> **INSTRUCTIONS TO FOLLOW**
With the pictures left out, copy the records below exactly from the first line down to the line holding "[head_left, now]", and include that line.

*** SUPPLIED DATA ***

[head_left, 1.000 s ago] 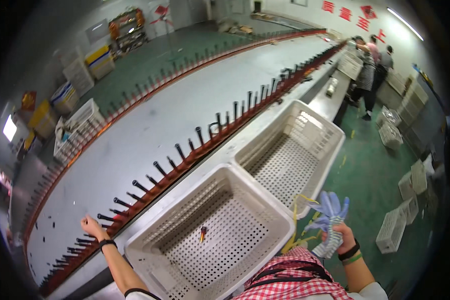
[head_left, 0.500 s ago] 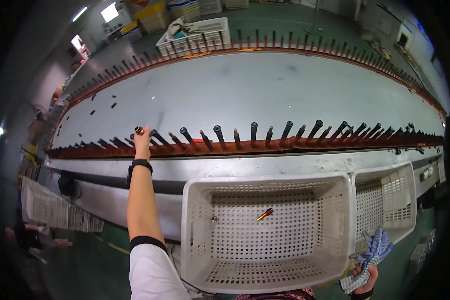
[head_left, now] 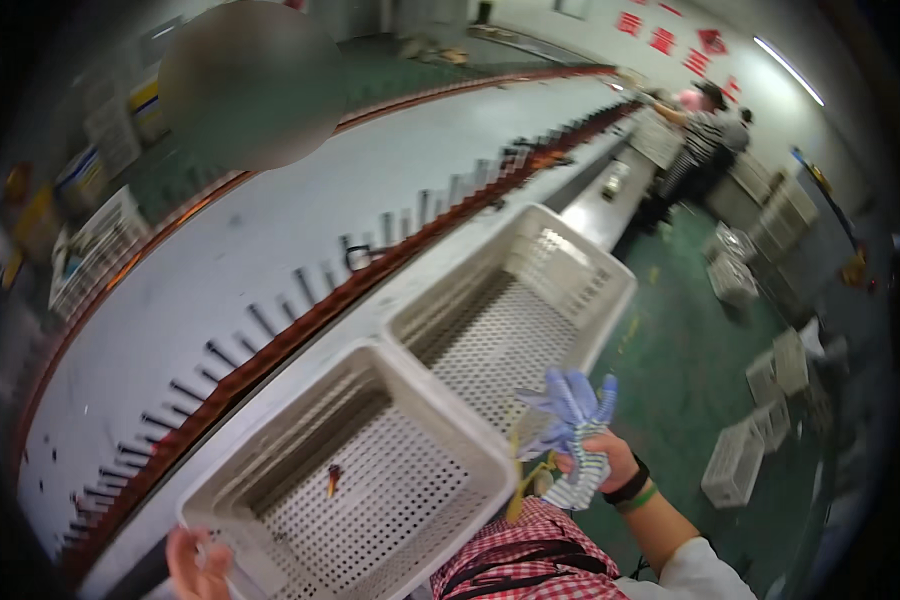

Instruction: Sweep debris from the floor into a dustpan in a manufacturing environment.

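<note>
My right hand point(head_left: 615, 462) is closed round the striped knit cuff of a blue work glove point(head_left: 575, 420), whose fingers point up and away; whether a second glove lies with it I cannot tell. The glove hangs beside the far crate's near corner. At the lower left, my left hand point(head_left: 198, 565) is by the outer left corner of the near white crate point(head_left: 440, 400). Its fingers look apart and slightly bent, with nothing visible in them, though blurred. A small dark red and gold part point(head_left: 333, 480) lies on that crate's perforated floor.
A second white crate point(head_left: 610, 285) adjoins the first. Beyond runs a long grey table point(head_left: 270, 225) edged by a brown rail point(head_left: 260, 370) with upright dark rods. Another person point(head_left: 705, 130) stands at the table's far end. Several crates point(head_left: 735, 462) sit on the green floor at right.
My view has swung right. My left hand has left the rail for the crate's corner, and the metal piece it held no longer shows. My right hand still grips the glove.
</note>
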`<state>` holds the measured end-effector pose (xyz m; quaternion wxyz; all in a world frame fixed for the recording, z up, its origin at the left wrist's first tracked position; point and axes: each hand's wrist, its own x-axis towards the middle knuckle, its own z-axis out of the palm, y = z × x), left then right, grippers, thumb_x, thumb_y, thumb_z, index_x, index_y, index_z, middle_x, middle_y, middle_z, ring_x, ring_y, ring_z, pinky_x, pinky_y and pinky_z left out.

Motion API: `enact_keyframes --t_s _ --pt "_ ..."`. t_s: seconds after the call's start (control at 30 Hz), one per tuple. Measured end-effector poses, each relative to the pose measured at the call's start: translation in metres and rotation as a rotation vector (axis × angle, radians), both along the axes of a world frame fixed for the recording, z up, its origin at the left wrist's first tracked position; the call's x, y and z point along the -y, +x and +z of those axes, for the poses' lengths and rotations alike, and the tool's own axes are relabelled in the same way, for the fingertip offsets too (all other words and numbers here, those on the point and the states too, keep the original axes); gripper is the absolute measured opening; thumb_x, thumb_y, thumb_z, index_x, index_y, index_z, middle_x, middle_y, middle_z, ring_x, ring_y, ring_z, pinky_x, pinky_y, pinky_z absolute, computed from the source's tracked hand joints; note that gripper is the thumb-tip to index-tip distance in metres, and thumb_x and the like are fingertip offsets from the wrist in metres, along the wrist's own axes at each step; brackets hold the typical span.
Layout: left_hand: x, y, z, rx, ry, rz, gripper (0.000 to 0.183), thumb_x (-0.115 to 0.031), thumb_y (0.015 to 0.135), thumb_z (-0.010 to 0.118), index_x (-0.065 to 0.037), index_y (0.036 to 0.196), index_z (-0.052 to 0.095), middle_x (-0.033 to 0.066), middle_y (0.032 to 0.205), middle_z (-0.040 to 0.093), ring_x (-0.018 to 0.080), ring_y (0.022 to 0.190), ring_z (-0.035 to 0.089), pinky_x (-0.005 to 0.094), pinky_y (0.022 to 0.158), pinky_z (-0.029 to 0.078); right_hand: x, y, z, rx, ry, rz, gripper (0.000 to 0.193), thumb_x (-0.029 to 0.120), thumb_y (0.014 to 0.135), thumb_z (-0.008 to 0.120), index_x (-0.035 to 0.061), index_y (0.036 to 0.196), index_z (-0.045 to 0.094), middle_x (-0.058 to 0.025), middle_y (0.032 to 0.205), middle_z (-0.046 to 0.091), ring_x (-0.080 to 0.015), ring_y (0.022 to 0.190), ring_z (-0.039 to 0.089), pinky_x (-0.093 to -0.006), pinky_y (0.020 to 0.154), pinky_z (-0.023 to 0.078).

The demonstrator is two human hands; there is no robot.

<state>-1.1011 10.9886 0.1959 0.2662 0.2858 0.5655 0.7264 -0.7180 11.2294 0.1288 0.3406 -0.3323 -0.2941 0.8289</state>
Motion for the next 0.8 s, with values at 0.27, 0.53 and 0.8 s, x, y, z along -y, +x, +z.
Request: enact_keyframes --t_s 0.27,0.53,0.8 --pt "-0.146 0.235 0.04 0.452 -0.308 -0.732 0.036 -0.016 0.08 0.05 0.004 0.108 0.041 0.0203 0.096 0.052 0.0229 0.08 0.054 0.0288 0.066 0.046 -0.048 0.105 0.06 -0.378 0.09 -0.111 0.062 0.016 0.066 0.055 0.0063 0.122 0.03 -0.021 0.107 0.042 -0.0179 0.062 0.046 -0.0289 0.054 0.039" --pt "-0.385 0.496 -0.031 -0.283 -0.181 -1.347 0.02 -0.011 0.079 0.051 0.002 0.095 0.053 0.0054 0.087 0.055 0.011 0.076 0.053 0.024 0.068 0.043 -0.141 0.306 0.04 -0.442 0.124 -0.093 0.08 0.015 0.062 0.057 0.0099 0.129 0.014 -0.0134 0.127 0.029 -0.0183 0.065 0.05 -0.0281 0.058 0.043" --pt "-0.612 0.688 -0.065 0.32 -0.271 -1.383 0.015 -0.012 0.078 0.049 -0.001 0.082 0.058 0.0006 0.064 0.055 0.0075 0.053 0.05 0.0183 0.051 0.041 -0.234 0.549 -0.012 -0.327 -0.143 -0.481 0.032 0.014 0.068 0.05 -0.0017 0.096 0.048 -0.0118 0.079 0.055 -0.0218 0.071 0.054 -0.034 0.067 0.045"
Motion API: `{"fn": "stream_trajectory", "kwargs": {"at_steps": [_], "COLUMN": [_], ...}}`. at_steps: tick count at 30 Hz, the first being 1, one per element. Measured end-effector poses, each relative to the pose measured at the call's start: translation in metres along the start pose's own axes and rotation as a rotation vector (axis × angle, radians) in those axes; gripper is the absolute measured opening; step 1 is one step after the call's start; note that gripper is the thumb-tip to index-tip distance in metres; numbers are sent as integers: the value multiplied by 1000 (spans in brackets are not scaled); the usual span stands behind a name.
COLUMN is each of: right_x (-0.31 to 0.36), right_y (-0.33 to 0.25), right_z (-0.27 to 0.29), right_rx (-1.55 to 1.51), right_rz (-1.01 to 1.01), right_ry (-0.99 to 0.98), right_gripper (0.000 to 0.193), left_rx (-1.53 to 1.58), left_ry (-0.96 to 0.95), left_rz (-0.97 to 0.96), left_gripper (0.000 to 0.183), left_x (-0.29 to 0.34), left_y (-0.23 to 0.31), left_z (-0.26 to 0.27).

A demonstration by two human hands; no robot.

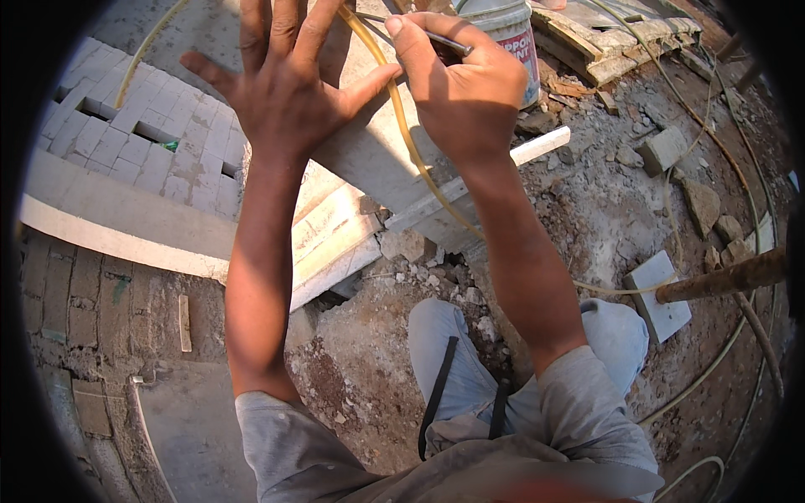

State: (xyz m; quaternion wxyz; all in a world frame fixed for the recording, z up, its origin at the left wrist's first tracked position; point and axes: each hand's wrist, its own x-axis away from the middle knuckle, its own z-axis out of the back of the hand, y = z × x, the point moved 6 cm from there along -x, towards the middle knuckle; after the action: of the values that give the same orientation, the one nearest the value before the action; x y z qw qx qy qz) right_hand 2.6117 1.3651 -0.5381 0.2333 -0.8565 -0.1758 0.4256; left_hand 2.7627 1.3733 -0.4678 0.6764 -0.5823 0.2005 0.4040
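Observation:
My left hand (pixel 289 96) is spread wide over a pale slab (pixel 360 155) at the top of the view, its fingertips cut off by the frame edge. Its thumb reaches across to a yellowish clear hose (pixel 402 126), which runs down between my hands and passes behind my right forearm. Beside it my right hand (pixel 470 88) is closed, with a thin dark rod-like tool (pixel 449 42) in its fingers. The tool's exact kind and its far end are hard to make out. A white paint bucket (pixel 521 46) stands just past my right hand.
Pale blocks (pixel 126 126) with several slots lie at the left, above a brick wall (pixel 80 293). Rubble, loose stones (pixel 703 205) and a white block (pixel 658 293) cover ground at the right. A pole (pixel 725 275) juts in there, among trailing hoses. My bent knees are below.

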Motion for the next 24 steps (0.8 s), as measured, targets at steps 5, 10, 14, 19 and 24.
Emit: {"fn": "stream_trajectory", "kwargs": {"at_steps": [5,10,14,19,24], "right_x": [-1,-1,1,0,-8], "right_y": [-4,-3,-2,-3,-15], "right_z": [1,-2,-3,-4,-4], "right_rx": [39,44,69,31,111], "right_rz": [0,71,101,79,236], "right_ry": [-2,2,13,14,-22], "right_gripper": [16,17,18,19,8], "left_rx": [-1,-40,7,26,6], "left_ry": [8,40,66,42,63], "left_rz": [2,-27,-24,-12,-18], "left_gripper": [90,89,88,87,88], "left_x": [-1,0,0,-1,-1], "left_y": [2,-2,0,-1,-1], "left_z": [0,1,0,3,2]}}
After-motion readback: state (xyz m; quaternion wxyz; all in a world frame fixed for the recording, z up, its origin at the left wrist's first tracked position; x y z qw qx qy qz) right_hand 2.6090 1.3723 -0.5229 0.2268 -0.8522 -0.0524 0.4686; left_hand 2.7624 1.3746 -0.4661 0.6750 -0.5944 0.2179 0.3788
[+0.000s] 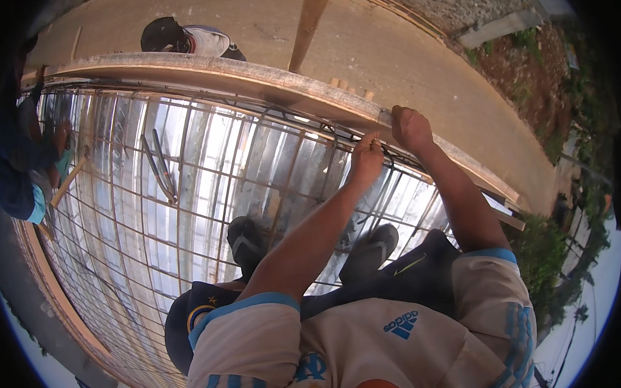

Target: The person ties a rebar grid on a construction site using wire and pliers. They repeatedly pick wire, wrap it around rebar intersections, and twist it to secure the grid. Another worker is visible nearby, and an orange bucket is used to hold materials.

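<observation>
My left hand is closed, fingers drawn together, at the bundled rebar along the inner side of a wooden edge board. Whatever it pinches is too small to make out. Just right of it my right hand makes a fist at the board's top edge; its contents are hidden. Steel mesh spreads under me over shiny corrugated metal sheets. My two shoes stand on it. Long-handled pincers or cutters lie on the mesh to the left.
At the far left a co-worker in dark clothes is bent over the mesh beside a wooden handle. Beyond the board, a person in a dark cap is lower down. A bamboo pole rises outside the board, above a paved road.
</observation>
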`<control>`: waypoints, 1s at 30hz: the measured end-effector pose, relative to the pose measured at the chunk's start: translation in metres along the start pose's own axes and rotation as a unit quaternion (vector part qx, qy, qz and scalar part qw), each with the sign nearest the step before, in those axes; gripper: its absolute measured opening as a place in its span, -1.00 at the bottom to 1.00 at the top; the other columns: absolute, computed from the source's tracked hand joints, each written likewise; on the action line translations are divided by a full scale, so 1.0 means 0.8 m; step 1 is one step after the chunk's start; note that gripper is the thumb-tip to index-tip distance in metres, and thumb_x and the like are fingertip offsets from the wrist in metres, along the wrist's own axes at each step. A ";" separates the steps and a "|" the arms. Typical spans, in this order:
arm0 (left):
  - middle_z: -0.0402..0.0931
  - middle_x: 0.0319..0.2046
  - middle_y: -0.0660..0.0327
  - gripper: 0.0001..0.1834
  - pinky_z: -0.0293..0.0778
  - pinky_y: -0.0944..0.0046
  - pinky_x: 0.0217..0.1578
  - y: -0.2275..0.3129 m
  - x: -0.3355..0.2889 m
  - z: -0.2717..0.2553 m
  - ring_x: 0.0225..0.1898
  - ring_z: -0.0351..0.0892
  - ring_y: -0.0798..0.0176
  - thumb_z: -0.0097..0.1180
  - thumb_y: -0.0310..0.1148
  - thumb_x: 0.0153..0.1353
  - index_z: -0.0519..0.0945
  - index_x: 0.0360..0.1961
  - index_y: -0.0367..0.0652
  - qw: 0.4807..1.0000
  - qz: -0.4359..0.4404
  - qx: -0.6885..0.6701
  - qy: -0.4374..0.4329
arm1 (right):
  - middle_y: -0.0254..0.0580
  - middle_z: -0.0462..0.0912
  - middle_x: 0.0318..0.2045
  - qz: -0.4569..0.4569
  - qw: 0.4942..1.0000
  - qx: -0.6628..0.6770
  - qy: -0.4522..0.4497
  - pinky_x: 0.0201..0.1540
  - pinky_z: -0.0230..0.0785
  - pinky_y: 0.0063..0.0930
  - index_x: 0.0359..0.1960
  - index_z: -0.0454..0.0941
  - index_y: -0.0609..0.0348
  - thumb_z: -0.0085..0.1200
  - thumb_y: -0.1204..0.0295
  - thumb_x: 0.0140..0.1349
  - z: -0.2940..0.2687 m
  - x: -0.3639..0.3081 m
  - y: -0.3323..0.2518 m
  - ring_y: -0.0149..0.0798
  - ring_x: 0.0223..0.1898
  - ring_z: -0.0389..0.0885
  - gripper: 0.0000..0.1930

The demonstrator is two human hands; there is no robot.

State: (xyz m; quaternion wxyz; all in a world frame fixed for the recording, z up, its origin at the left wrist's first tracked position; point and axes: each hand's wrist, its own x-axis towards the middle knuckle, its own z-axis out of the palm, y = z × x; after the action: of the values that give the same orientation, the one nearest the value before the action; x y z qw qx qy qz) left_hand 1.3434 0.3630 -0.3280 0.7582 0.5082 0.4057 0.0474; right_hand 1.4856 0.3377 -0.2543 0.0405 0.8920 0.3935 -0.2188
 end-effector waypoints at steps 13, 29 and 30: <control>0.46 -0.51 0.26 -0.77 0.43 0.37 -0.71 0.044 -0.039 0.023 -0.61 0.50 0.38 -0.11 -0.27 0.35 0.43 -0.12 -0.20 0.985 -0.140 -0.072 -0.071 | 0.21 0.60 -0.37 -0.033 0.984 0.109 -0.139 -0.24 0.45 -0.20 -0.50 0.59 0.35 -0.06 0.38 0.08 0.007 0.028 0.002 0.10 -0.37 0.59 -0.74; 0.51 -0.34 0.25 -0.69 0.48 0.26 -0.33 0.044 0.033 -0.003 -0.30 0.49 0.33 -0.08 -0.15 0.30 0.51 -0.23 -0.19 0.987 -0.127 -0.037 -0.094 | -0.26 0.52 -0.61 0.090 0.825 0.530 -0.176 -0.59 0.32 -0.51 -0.43 0.54 0.30 -0.04 0.48 0.15 0.019 -0.003 0.033 -0.42 -0.61 0.47 -0.85; 0.52 -0.38 0.28 -0.72 0.47 0.27 -0.36 0.046 0.035 0.002 -0.34 0.49 0.36 -0.07 -0.18 0.29 0.52 -0.28 -0.19 0.987 -0.118 -0.036 -0.098 | -0.25 0.52 -0.60 0.066 0.837 0.518 -0.165 -0.56 0.31 -0.52 -0.44 0.54 0.31 -0.04 0.48 0.15 0.019 -0.006 0.035 -0.43 -0.60 0.47 -0.85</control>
State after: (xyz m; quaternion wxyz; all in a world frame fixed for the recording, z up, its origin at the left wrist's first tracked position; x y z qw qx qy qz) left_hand 1.3754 0.3929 -0.3137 0.8124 0.4313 0.3846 -0.0782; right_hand 1.4972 0.3116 -0.2688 -0.3485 0.7572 0.1503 -0.5317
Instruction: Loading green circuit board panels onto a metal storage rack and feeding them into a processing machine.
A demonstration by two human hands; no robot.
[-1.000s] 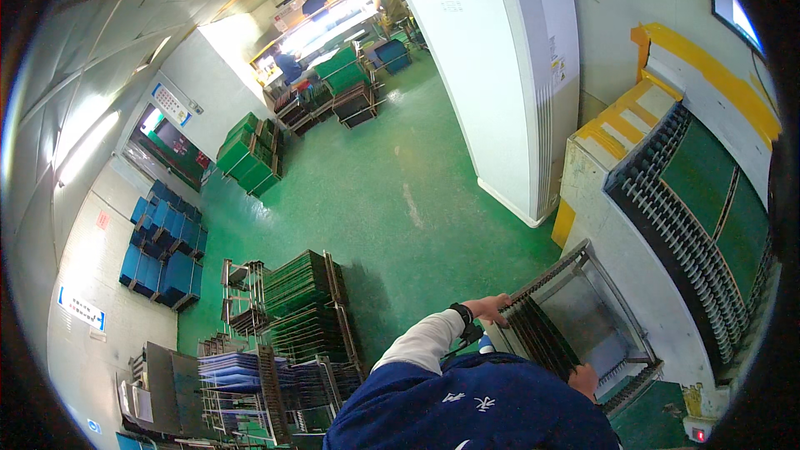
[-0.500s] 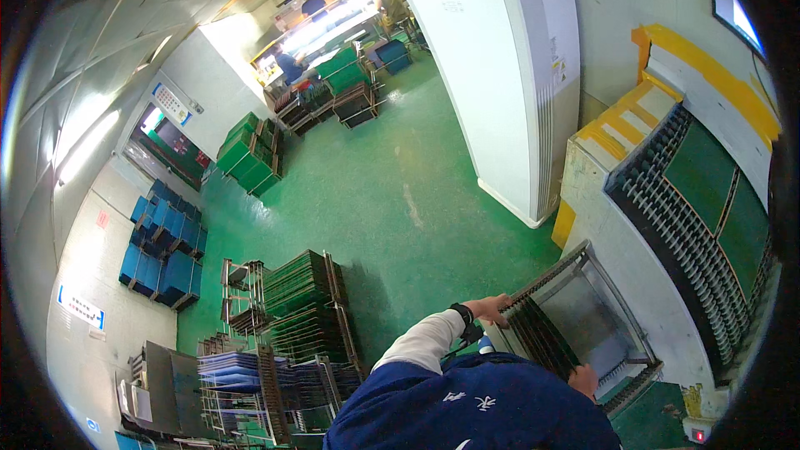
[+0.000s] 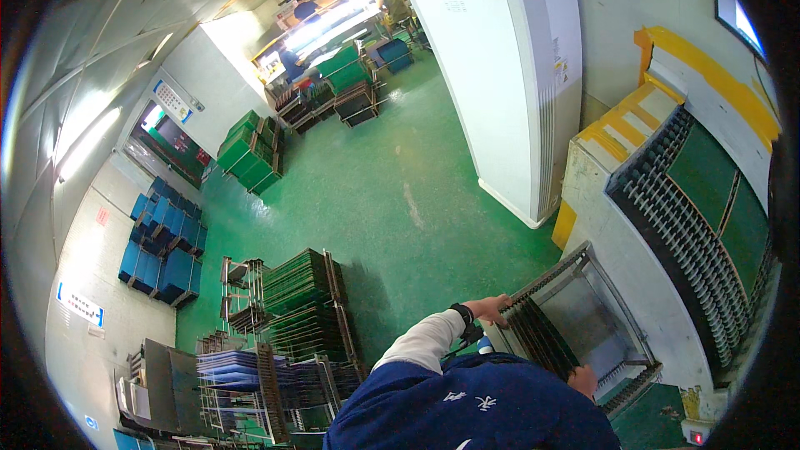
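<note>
Several thin dark green boards (image 3: 537, 333) stand side by side in a metal slotted rack (image 3: 607, 277) at the lower right. My left hand (image 3: 490, 310) grips the far end of these boards, close to the rack's toothed rail, with its fingers bent. At their near end, my right hand (image 3: 583, 381) closes on the edge; my body hides part of it. How many boards lie between my hands cannot be made out. A dark band is round my left wrist.
A roller conveyor machine (image 3: 700, 225) carrying green panels stands right of the rack. Beyond is a tall white cabinet-like unit (image 3: 492, 75). Racks of green boards (image 3: 304, 300) and bluish sheets (image 3: 229, 372) stand on the left. People work at a bright bench (image 3: 325, 29) far off.
</note>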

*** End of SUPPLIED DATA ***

> **EXERCISE ANSWER**
[head_left, 1.000 s ago] 
[head_left, 0.500 s ago] 
[head_left, now] 

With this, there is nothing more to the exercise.